= Beginning of Section =

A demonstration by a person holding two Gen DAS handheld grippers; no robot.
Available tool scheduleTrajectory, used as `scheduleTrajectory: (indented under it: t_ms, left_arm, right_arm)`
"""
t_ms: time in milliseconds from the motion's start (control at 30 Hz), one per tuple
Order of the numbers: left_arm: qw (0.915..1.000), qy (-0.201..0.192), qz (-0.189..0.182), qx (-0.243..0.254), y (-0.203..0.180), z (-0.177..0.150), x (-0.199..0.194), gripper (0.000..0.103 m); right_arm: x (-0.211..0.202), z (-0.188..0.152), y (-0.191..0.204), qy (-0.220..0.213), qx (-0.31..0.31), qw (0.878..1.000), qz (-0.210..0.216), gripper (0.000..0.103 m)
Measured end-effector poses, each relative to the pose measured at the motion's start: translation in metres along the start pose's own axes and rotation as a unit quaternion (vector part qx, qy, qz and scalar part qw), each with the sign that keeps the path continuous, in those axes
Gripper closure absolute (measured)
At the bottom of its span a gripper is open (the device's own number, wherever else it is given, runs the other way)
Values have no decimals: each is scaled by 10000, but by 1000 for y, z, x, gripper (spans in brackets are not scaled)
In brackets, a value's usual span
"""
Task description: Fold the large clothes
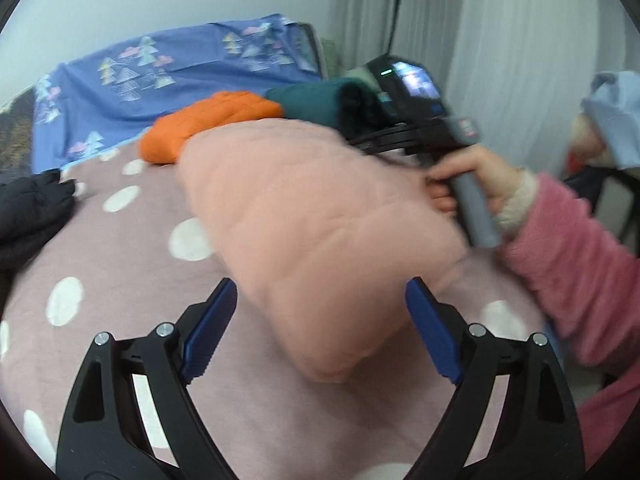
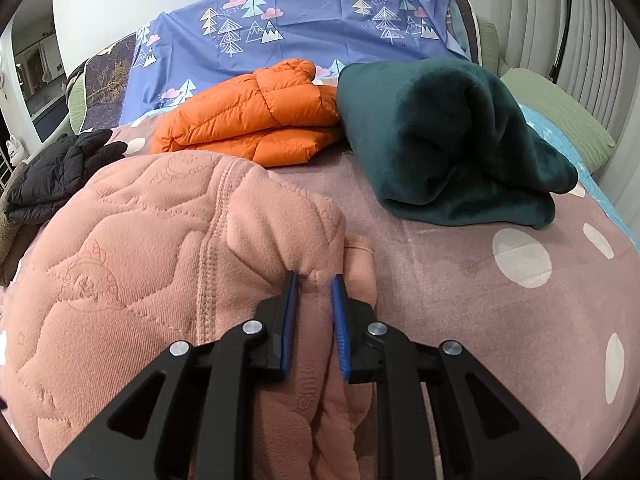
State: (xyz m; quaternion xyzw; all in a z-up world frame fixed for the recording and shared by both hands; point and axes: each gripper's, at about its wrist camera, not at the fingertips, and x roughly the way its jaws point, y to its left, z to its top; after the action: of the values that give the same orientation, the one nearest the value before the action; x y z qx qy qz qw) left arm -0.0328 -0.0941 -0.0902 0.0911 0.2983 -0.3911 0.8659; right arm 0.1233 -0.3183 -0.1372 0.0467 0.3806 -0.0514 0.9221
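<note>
A pink quilted garment (image 1: 312,216) lies on the dotted mauve bedsheet (image 1: 120,264). In the right wrist view the same garment (image 2: 132,264) fills the lower left. My right gripper (image 2: 314,284) is shut on a bunched fold of its edge, with fabric between the blue pads. In the left wrist view the right gripper's body (image 1: 416,136) sits at the garment's far right side, held by a hand. My left gripper (image 1: 318,296) is open, its blue pads on either side of the garment's near end, not clamping it.
A folded orange puffer jacket (image 2: 256,116) and a dark green fleece bundle (image 2: 452,140) lie further back. A black puffer jacket (image 2: 60,168) lies at the left edge. A blue tree-print sheet (image 2: 304,28) covers the backrest. Curtains (image 1: 500,40) hang at right.
</note>
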Motion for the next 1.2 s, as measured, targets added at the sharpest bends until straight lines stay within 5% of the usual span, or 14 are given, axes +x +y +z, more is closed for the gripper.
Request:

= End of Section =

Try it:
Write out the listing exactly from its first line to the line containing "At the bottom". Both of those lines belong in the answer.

The completed task:
A demonstration by a person holding two Gen DAS handheld grippers; no robot.
Available tool scheduleTrajectory, used as `scheduleTrajectory: (indented under it: t_ms, left_arm, right_arm)`
"""
t_ms: time in milliseconds from the motion's start (control at 30 Hz), one per tuple
Order of the numbers: left_arm: qw (0.915..1.000), qy (-0.201..0.192), qz (-0.189..0.182), qx (-0.243..0.254), y (-0.203..0.180), z (-0.177..0.150), x (-0.199..0.194), gripper (0.000..0.103 m); right_arm: x (-0.211..0.202), z (-0.188..0.152), y (-0.191..0.204), qy (-0.220..0.213), qx (-0.31..0.31), qw (0.878..1.000), qz (-0.210..0.216), gripper (0.000..0.103 m)
Measured end-effector poses, each relative to the pose measured at the motion's start: translation in metres along the start pose's own axes and rotation as a unit quaternion (vector part qx, qy, qz and scalar part qw), each with the sign that keeps the path continuous, in those axes
Gripper closure absolute (measured)
At the bottom of its span a gripper is open (the device's own number, wherever else it is given, runs the other way)

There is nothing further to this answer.